Task prompt: State the number of lines in the following data that contain the string "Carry", and nothing else.

Data extract:
★ ★ ★ ★ ★ ★ ★

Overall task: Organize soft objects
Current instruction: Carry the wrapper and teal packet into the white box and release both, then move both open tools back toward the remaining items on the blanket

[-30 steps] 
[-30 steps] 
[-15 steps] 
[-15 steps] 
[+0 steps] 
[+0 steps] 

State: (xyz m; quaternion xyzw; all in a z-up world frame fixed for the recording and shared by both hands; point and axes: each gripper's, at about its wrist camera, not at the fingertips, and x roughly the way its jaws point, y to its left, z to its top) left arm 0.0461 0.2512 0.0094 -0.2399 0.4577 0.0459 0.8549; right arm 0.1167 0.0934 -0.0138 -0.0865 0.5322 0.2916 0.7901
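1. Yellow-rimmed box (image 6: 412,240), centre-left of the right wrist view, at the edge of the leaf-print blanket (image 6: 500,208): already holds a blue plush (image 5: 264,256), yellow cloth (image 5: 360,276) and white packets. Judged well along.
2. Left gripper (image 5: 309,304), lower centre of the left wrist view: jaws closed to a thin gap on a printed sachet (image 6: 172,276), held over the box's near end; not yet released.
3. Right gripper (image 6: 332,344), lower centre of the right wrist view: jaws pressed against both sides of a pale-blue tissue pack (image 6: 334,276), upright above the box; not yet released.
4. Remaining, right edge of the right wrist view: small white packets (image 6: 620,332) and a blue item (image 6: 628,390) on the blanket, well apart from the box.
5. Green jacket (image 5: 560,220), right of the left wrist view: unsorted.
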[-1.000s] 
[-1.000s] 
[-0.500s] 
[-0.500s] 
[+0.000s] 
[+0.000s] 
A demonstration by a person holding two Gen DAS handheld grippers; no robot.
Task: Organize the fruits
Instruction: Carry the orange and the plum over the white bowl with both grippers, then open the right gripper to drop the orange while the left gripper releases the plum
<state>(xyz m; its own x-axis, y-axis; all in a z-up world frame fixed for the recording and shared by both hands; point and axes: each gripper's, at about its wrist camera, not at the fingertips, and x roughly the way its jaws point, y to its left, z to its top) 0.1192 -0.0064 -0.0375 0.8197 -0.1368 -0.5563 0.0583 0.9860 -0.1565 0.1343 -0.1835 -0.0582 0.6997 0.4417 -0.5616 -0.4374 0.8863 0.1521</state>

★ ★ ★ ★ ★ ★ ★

Response area: 2